### AIM OF THE TASK:
What is the number of lines in the listing below that include the string "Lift"? Answer with that number alone.

### INPUT:
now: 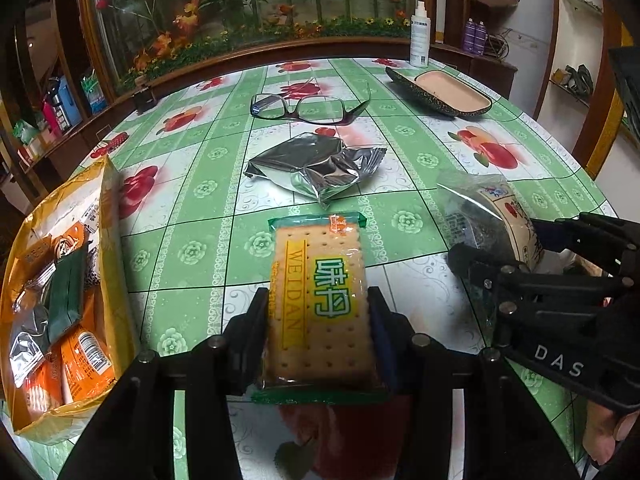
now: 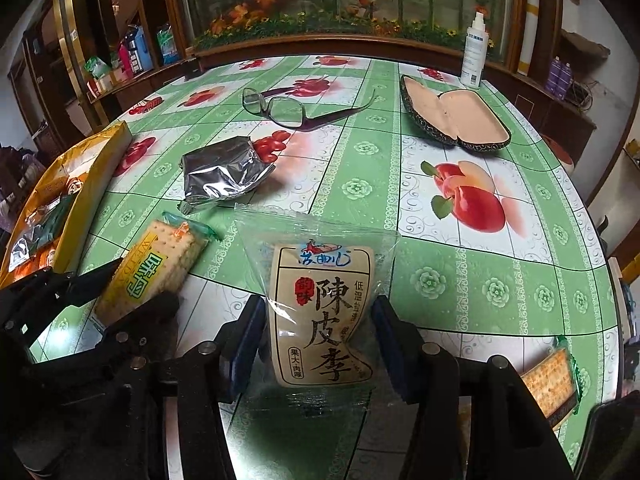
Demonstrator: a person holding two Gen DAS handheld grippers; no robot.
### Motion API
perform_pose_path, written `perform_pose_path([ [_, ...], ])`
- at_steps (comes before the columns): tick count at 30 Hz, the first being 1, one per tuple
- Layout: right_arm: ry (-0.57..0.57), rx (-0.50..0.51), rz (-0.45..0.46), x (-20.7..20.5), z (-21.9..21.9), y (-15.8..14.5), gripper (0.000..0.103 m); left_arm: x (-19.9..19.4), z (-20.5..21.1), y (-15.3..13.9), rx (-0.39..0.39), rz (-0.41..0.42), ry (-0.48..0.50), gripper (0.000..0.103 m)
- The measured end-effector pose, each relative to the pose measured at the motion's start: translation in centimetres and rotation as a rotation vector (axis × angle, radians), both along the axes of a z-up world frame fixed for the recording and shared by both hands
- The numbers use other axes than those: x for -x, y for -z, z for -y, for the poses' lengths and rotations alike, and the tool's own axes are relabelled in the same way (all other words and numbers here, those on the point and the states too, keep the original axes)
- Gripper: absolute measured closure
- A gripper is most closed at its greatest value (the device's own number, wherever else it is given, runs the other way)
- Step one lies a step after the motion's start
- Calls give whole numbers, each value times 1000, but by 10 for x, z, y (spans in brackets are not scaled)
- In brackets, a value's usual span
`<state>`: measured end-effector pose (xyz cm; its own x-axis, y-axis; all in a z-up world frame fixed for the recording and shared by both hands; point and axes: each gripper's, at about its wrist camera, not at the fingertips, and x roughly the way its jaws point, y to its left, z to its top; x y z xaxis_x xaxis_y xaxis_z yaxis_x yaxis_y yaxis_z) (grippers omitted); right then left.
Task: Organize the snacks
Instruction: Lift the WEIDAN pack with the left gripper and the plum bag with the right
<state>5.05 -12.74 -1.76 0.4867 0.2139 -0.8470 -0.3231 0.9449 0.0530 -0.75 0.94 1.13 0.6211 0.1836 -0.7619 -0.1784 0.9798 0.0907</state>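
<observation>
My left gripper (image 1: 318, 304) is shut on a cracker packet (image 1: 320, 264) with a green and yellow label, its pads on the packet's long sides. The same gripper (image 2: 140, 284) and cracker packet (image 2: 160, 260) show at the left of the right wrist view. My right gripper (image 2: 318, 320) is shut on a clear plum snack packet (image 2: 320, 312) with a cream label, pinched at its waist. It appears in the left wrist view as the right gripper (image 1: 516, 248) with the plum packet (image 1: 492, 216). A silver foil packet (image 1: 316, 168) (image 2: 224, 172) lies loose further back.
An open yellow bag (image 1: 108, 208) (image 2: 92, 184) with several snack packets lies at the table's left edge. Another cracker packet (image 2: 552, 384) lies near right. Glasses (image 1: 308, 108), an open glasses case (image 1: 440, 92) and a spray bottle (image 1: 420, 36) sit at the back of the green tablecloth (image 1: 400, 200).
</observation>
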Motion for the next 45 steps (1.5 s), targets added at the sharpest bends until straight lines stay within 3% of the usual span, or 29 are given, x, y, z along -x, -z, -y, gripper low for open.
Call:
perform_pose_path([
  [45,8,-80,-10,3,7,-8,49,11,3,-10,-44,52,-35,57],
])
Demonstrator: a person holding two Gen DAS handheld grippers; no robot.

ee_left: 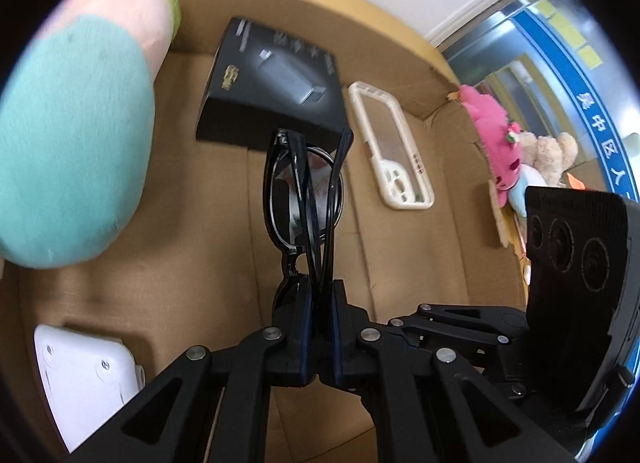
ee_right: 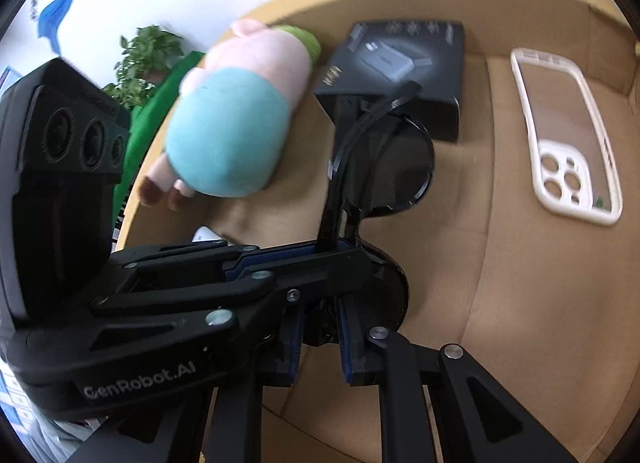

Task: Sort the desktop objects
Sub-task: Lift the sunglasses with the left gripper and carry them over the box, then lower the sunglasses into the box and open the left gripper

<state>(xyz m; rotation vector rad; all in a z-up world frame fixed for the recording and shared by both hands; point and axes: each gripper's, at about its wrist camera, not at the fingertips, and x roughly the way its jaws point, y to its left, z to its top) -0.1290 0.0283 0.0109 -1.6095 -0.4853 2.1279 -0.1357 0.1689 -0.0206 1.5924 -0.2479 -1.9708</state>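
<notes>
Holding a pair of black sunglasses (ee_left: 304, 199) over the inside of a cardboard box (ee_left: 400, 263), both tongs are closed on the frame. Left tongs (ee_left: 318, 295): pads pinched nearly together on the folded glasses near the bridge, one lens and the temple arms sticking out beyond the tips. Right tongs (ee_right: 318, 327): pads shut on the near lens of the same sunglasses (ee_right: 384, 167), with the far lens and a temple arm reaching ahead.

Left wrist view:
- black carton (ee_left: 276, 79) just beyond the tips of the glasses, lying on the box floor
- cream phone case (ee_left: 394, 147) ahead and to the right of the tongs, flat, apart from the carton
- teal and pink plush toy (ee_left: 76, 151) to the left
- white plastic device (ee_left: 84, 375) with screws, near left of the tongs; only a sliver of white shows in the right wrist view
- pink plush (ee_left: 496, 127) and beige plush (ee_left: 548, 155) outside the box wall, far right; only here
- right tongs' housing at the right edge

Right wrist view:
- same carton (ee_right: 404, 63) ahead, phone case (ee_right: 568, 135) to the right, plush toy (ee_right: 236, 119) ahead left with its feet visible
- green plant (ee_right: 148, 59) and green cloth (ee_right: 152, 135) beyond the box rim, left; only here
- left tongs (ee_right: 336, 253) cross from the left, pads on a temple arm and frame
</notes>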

### EXERCISE ANSWER:
2